• _EXERCISE INSTRUCTIONS_
Please repeat exactly the lines below from the one containing "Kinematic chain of" down to the one containing "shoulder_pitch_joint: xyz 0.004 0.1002", both included, and nothing else.

• _DATA SHOWN_
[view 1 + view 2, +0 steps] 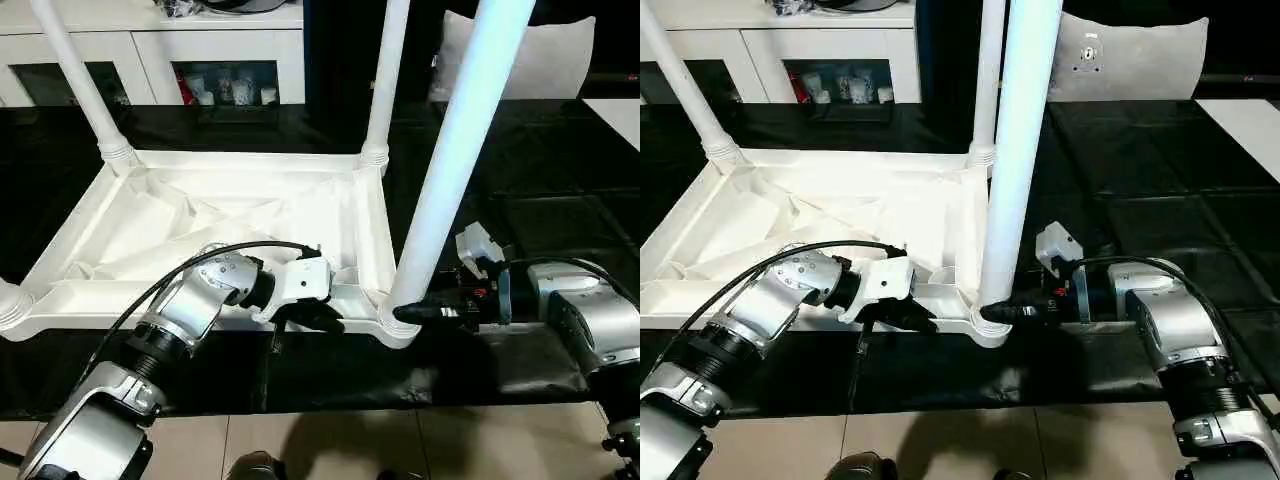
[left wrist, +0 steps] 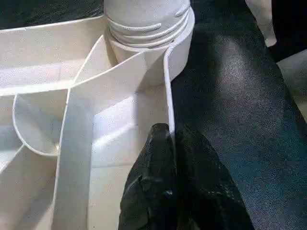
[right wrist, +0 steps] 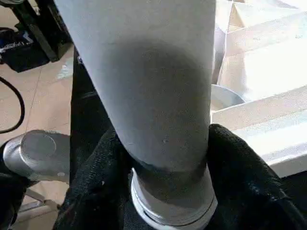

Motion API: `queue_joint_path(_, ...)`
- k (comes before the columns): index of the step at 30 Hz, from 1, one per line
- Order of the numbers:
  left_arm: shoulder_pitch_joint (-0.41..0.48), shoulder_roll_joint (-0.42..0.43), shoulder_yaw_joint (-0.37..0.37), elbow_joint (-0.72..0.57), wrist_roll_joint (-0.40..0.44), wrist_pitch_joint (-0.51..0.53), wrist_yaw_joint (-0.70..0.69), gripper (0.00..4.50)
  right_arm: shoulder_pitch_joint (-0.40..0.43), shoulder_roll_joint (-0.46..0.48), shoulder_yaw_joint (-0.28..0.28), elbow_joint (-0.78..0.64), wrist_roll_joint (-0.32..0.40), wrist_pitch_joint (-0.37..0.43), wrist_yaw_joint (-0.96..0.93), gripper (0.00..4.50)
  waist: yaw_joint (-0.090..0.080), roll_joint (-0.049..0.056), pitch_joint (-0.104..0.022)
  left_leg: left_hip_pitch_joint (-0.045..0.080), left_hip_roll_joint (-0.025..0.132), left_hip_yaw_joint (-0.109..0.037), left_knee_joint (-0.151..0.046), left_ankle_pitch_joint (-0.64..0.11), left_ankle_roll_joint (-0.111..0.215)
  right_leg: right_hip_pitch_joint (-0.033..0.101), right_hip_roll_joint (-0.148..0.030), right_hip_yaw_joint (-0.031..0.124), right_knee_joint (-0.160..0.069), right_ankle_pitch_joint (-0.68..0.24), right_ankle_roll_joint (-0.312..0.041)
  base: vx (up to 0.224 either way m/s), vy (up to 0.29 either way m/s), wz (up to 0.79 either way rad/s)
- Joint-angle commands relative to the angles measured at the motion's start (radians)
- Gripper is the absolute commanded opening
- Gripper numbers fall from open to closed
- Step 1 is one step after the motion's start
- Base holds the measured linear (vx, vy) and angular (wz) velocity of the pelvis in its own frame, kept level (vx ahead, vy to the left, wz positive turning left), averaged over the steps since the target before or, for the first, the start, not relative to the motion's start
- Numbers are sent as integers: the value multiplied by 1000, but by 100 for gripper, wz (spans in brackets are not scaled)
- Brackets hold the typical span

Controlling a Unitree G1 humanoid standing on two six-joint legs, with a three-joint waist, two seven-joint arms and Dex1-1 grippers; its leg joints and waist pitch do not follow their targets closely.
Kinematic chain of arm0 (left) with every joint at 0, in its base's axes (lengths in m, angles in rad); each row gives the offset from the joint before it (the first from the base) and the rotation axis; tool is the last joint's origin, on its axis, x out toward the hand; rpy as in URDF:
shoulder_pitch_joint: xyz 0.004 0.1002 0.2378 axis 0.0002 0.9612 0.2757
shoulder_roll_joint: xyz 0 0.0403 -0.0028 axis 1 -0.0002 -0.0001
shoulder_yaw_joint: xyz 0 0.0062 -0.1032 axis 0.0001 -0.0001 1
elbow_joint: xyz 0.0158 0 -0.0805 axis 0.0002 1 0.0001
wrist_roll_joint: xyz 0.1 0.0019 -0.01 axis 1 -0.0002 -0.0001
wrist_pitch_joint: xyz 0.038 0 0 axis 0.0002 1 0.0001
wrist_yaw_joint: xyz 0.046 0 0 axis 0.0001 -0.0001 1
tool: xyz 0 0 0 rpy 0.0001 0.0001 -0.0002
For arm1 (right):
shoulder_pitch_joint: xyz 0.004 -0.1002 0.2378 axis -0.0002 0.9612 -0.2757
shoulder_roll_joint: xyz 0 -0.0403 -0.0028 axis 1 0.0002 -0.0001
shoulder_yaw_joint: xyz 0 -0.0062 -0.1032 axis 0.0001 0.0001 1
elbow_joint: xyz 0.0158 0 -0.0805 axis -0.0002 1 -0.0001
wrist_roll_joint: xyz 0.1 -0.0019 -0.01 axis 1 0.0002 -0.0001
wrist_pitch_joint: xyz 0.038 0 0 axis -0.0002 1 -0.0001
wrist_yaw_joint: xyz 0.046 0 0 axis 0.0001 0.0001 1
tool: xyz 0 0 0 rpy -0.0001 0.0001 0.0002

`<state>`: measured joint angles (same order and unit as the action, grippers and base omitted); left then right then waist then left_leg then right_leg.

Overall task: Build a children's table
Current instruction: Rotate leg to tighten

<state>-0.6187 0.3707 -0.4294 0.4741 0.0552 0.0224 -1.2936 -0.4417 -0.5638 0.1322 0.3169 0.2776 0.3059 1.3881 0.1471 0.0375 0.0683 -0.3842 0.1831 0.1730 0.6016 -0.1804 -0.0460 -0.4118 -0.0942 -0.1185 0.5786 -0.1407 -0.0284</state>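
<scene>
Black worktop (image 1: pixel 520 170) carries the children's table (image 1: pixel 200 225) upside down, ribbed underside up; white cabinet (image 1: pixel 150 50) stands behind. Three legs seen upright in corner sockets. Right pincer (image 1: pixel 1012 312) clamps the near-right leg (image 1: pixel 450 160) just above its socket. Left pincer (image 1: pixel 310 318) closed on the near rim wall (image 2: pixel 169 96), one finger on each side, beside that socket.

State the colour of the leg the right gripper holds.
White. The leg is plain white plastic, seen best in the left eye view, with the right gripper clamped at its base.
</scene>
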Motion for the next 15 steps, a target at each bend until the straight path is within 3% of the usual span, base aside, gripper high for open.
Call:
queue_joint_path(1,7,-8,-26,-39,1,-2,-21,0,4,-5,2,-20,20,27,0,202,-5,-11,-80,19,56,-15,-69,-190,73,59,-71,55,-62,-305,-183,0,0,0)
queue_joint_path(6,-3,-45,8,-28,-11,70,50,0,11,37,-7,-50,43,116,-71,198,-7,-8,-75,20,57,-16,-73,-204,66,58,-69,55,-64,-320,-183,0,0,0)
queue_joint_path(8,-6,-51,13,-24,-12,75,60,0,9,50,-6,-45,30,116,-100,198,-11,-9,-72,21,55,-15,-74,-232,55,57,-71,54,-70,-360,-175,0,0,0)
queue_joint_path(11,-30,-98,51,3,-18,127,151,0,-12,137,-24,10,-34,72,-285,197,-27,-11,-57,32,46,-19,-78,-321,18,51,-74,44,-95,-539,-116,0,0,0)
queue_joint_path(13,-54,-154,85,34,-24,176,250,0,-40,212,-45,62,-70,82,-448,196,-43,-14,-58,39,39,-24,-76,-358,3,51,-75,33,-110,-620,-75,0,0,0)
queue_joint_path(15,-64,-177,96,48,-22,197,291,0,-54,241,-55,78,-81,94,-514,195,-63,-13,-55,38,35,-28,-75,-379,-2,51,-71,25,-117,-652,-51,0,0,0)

• _EXPECTED OUTPUT_
Kinematic chain of arm0 (left) with every joint at 0, in its base's axes (lengths in m, angles in rad); each row gives the offset from the joint before it (the first from the base) and the rotation axis; tool is the last joint's origin, on its axis, x out toward the hand; rpy as in URDF:
shoulder_pitch_joint: xyz 0.004 0.1002 0.2378 axis 0.0002 0.9612 0.2757

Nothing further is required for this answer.